Regular readers will know that Pope Leo XIII's Rerum Novarum has long been a favourite of mine; its unequivocal condemnation of socialist doctrine and of the interference of the State in personal and family life stands the test of years. Yet it not only condemns socialism but corporatism; making wealth is fine, and retaining wealth so that capitalists and their families may live 'becomingly' with their station in life is also fine, but excess and conspicuous consumption, or wealth for power is not. The wealthy have a duty to use any excess of wealth to the benefit of their fellow man. 

Paradoxically, as the Telegraph (£) reports today, the EU's crisis is driving people to reject the authority of the corporatist super-State and reinforcing the authority of the family and the local community. The role of the churches and their charities such as Caritas have also been enhanced and they have gained authority. The Bishops of the European Community are in conference and due to meet in October under the chairmanship of Cardinal Marx. But don't worry. Cardinal Marx supports Marxism in the same way as Cardinal Sin supported Sin. Rather, it is hinted, COMECE will look back to Leo XIII. 
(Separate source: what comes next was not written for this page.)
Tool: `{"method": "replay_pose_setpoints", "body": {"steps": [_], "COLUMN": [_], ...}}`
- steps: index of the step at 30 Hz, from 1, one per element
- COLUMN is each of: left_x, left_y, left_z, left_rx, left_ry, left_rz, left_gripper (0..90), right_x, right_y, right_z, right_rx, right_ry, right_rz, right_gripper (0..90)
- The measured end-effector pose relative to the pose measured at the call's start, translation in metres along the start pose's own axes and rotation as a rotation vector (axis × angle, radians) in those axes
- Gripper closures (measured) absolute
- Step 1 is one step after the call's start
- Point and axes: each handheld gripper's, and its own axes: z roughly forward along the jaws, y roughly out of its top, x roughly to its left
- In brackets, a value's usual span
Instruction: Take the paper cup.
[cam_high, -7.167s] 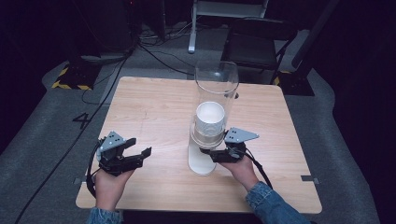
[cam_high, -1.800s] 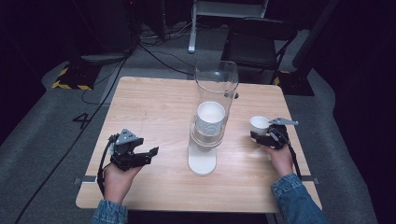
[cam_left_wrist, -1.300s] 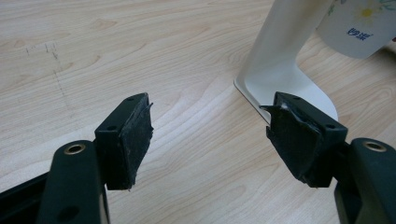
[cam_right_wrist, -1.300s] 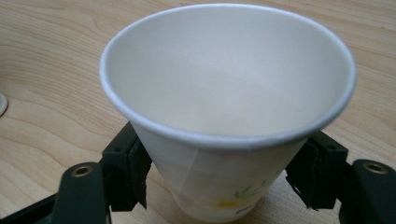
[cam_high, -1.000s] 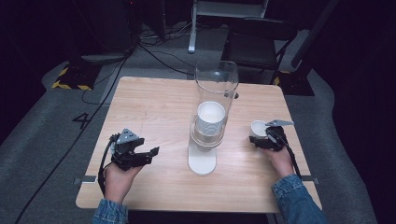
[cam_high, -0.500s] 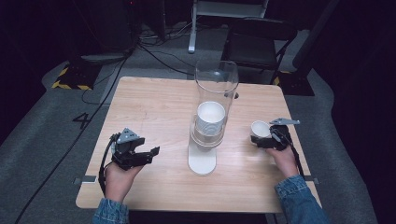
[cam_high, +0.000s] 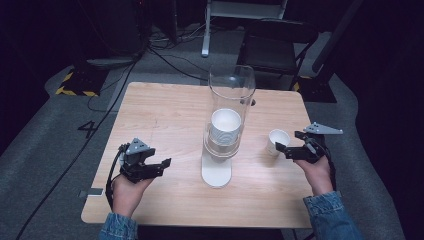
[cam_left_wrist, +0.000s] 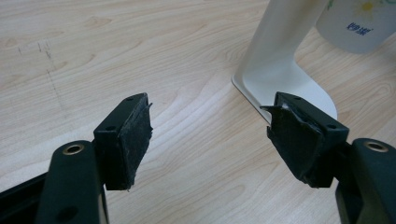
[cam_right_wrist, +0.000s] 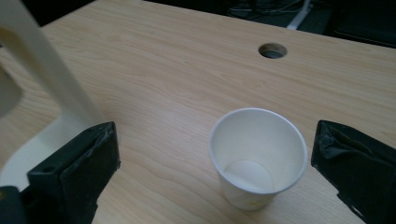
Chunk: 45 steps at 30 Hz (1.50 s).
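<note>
— Wooden counter (cam_high: 165, 115), what was seen on it?
— At its centre a clear cup dispenser (cam_high: 231, 100) was stood on a white base, with stacked cups inside. At three o'clock from it a single paper cup (cam_high: 277, 142) was set upright, empty.

— And the tongs?
— The right tongs (cam_high: 286, 150) were held spread wide, just beside the cup and untouched by it. At eight o'clock the left tongs (cam_high: 161, 166) were held parted, nothing between them.
</note>
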Motion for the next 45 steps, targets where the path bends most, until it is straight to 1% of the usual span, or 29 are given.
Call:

All the gains of the political class and their corporatist allies over the past decades are being washed away like sand by the tide. Europe is turning away from its politicians, bankers and global magnates; their authority is eroded, their status derided, their pretences popularly ridiculed. The Telegraph reports the Archbishop of Toledo as saying that the roots of the debt crisis lie in the "moral disarmament" of the last quarter century. A `get-rich-quick' culture of "stupid consumption" and "deranged indebtment" has corrupted public life. Children have been brought up to wallow in self-gratification. "This is common to the whole of Western Europe. It goes back to the core issues of moral philosophy, of what we are as human beings. It is here that we must search for a way out of the impasse," he said.

Sunday, 12 May 2013

The Devil has all the best tunes

Understanding the far right in Germany takes a paradigm shift in thought. Imagine an earnest group of young folk musicians from Cumbria with a repertoire dedicated to the courage of their grandfathers at Tobruk, ballads celebrating the advance of the Royal Tank Corps at El Alamein and sweet guitar riffs backing songs about their love of their folk customs. This approximates the narrative behind much of Germany's far right; that the Wehrmacht was the finest war-machine ever created, that German soldiers in WWII performed nobly and with outstanding courage against overwhelming odds, that their grandfathers were true heroes. It's as if Nick Griffin were suddenly to produce a Spanish guitar and began to strum chords declaring "I'd like to share something I wrote recently ..." . To us, where the liberal-left seem to have a monopoly of the performing arts, it seems strange indeed.



All this of course is 'wrong' and contrary to the official post-war narrative of guilt and liability established in Germany. Right-wing parties in Germany however have been pulling a worrying number of votes - up to 15%, and enough for the Government to set up a Commission to counter the growth of the movement. In seeking to re-write Germany's recent history, to give meaning to those five million Wehrmacht dead, these young people can perhaps be understood. And the German government will have a hard time of it - there's nothing so hard to suppress as a song, and the Devil always has had the best tunes.